The problem isn’t ignorance – it’s fear.
Fear that the work won’t meet the right standard. Fear that letting go will mean losing control. Fear that things will move slower instead of faster. These fears are powerful enough to trap leaders in a cycle of micromanagement, constant oversight, and daily firefighting. While the intention is to keep things on track, the result is often the opposite: exhausted leaders, stalled teams, and organizations that can’t scale.
The Hidden Cost of Poor Delegation
You’ve probably heard or even said phrases like:
- “My team doesn’t know what to do unless I tell them.”
- “I feel like I have to babysit or nothing gets done.”
- “I don’t have time because I’m constantly redoing their work.”
On the surface, these sound like frustrations with the team. But they point to a deeper issue: a lack of clarity, trust, and effective processes. Without these foundations, delegation feels like handing off tasks into a void. No wonder leaders feel anxious and pull the work back onto their own plate.
The data confirms how widespread this challenge is. A recent study found that only 30% of managers believe they can delegate well. Of those, only a third are considered effective by their teams. That gap represents millions in hidden costs, wasted time, and untapped potential.
Shifting From Control to Influence
The irony is that delegation, when done well, actually increases a leader’s control. Not the narrow, day-to-day kind of control that comes from hovering over every decision, but the kind that truly matters: control over quality, outcomes, and pace.
The shift comes from moving away from micromanaging and instead designing systems that provide both autonomy and visibility. That means:
- Defining what success looks like in clear, measurable terms.
- Creating processes and templates that guide the work, so expectations are consistent.
- Building in visibility through dashboards or structured check-ins, so progress is transparent without endless status meetings.
These practices give leaders confidence that the work is on track – without requiring them to be in the room for every step.
Delegation as a Growth Strategy
Delegation isn’t just about reducing stress or freeing up time. It’s a growth strategy. Research from Gallup shows that leaders who delegate effectively drive 33% higher revenue growth than those who don’t. By multiplying effort, organizations move faster and solve problems without relying on a single person to unblock progress.
When leaders resist delegation, they become bottlenecks. When they embrace it, they unlock scalability.
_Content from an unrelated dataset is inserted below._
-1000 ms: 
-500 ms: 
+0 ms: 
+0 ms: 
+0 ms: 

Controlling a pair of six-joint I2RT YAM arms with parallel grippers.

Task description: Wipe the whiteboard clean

Teams become more resilient, individuals feel empowered, and the leader’s focus shifts back to what matters most: setting vision, supporting people, and shaping the environment for success.
A Framework for Building Trust
Of course, delegation doesn’t happen overnight. It requires trust – both in your team and in the systems you put in place. One useful tool is the “Ladder of Delegation,” popularized by leadership author Michael Hyatt. This framework allows leaders to gradually give more autonomy, step by step, until team members can fully own outcomes. By choosing the right level of delegation for the right situation, leaders reduce fear and build confidence on both sides.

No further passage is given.